Usain Bolt just won the men’s 100 m dash for the third straight Olympics. He defeated his arch-rival Justin Gatlin and the rest of the field to win gold in “just” 9.80 seconds. And his dominance in the sport spans past the Olympics, as he set a new World Record of 9.58 in 2009.

Usain has bolted to super stardom as he has led his tiny island nation of Jamaica to world track and field dominance. So he’s more than a hero; he’s conquered oh, so many hearts and he is the shining star of a nation.

Usain has unusual height for a sprinter and unmatched stamina parallel to none. His speed and his strength have earned him the title “World’s Fastest Man” for almost a decade. And his charisma and charm and magnetism and near hypnotism all combine for a compelling story that is worth telling time and again.

Silencing the Critics

olympic_champion_usain_bolts_running_spikes_auctioned_for_39000_8yb1lThe fastest man in the world is Usain Bolt, the Jamaican sprinter who literally and figuratively “bolted” out of nowhere to win the gold medal in the 100 and 200 meter dashes at  the 2008 Olympics in Beijing, China.  

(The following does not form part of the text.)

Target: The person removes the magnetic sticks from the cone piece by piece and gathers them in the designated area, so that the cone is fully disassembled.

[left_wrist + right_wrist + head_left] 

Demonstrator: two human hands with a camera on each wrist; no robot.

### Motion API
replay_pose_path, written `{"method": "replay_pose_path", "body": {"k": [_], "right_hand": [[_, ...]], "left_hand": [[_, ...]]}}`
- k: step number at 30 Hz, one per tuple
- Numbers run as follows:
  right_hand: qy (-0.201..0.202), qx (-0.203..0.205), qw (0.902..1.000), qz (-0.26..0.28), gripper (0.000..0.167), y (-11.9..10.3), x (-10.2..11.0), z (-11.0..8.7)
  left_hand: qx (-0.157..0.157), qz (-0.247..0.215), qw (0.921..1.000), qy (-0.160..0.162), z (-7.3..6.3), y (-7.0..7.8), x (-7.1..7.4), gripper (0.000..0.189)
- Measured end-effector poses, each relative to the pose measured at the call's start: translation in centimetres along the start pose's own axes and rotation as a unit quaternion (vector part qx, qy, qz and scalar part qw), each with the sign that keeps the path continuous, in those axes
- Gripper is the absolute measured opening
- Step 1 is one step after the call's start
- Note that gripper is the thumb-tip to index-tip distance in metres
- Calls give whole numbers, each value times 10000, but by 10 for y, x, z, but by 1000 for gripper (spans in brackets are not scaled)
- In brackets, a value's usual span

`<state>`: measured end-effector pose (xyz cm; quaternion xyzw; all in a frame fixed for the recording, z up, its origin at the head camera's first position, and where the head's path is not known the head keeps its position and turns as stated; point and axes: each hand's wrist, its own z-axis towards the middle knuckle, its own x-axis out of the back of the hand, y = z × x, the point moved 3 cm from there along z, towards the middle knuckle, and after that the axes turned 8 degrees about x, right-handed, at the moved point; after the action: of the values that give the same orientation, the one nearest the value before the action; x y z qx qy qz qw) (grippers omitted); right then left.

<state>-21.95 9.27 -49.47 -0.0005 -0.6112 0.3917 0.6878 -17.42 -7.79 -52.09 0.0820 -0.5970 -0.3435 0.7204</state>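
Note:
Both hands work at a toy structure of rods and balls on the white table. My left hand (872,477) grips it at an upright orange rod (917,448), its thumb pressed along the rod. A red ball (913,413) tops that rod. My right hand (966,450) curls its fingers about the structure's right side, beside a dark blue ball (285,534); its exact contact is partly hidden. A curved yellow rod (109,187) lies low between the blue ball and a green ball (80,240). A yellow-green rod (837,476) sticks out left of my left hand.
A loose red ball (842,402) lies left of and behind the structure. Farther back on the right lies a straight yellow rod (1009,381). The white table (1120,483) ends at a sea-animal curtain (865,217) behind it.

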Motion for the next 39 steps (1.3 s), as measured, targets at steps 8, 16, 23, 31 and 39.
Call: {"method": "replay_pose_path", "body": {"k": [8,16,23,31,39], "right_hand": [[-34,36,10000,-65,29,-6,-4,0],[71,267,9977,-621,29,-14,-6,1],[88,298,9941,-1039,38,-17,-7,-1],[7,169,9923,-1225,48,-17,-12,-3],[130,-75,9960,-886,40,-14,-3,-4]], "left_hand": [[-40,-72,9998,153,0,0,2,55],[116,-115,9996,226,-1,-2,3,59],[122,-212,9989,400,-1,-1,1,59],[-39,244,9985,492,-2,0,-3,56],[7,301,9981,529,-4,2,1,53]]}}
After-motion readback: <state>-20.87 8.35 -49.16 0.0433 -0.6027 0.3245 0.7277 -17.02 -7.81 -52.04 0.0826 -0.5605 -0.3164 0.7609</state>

Usain Bolt ran the 100m dash in 9.69 seconds as he set a new WR. He had less than a great start, and “showboated” as he crossed the finish line; yet and still he won “gong away.” He pulled away from the field at 80 meters and could have had a faster time if he had retained his near perfect form through the tape. Usain won the 200 by running 19.31, and won by an incredibly large margin as he again pulled away from the pack, and showed his critics that he was in fact for real.

To further silence the critics, Bolt also broke his Olympic record In Berlin a year later when he ran against his closest competitor, Tyson Gay, who challenged Usain in the 100m and took second.  He also broke the 200m record by running a 19.19 the IAAF World Championship Track and Field in Berlin, Germany. In stead of responding to his critics, he did his talking in the race. Likewise, we need to remember that “the Lord shall fight for us, if we hold our peace.”

We all have critics, and Usain’s critics gave him a hard time for being so brassy as he crossed the finish  in the 100m finish line in 2008.  Uphazed, Bolt took this criticism to heart.  In his book, Reversed Thunder, Eugene Peterson wrote, “The devil is but God’s master fencer, to teach us to handle our weapons.”  Our critics are actually doing us a favor: they bring out the best in us. 

Our critics/enemies don’t want us to succeed, they don’t want us to win, and they don’t want us to triumph. All the while they may use “trash talk” to discourage us in the process. But no worries –Jesus came to silence our critics.  When the teachers of religious law and the Pharisees brought a woman who had been caught in the act of adultery to Jesus, they rebuked her and challenged Jesus to “do something about” the crime this woman had committed. “Teacher,” they said to Jesus, “this woman was caught in the act of adultery.  The Law of Moses says to stone her. What do you say?”

They were trying to trap him into saying something they could use against him, but Jesus stooped down and wrote in the dust with his finger. They kept demanding an answer, so he stood up again and said, “All right, but let the one who has never sinned throw the first stone!” Then he stooped down again and wrote in the dust.

When the accusers heard this, they slipped away one by one, beginning with the oldest, until only Jesus was left in the middle of the crowd with the woman. Then Jesus stood up again and said to the woman, “Where are your accusers? Didn’t even one of them condemn you?”  “No, Lord,” she said.

And Jesus said, “Neither do I. Go and sin no more.”  John 8:4-11, New Living Translation

Our enemies will leave us alone, because Jesus came to negate the naysayers.  Jesus came to oppose our oppressors. Jesus came to denounce the detractors.  Jesus came to silence the critics.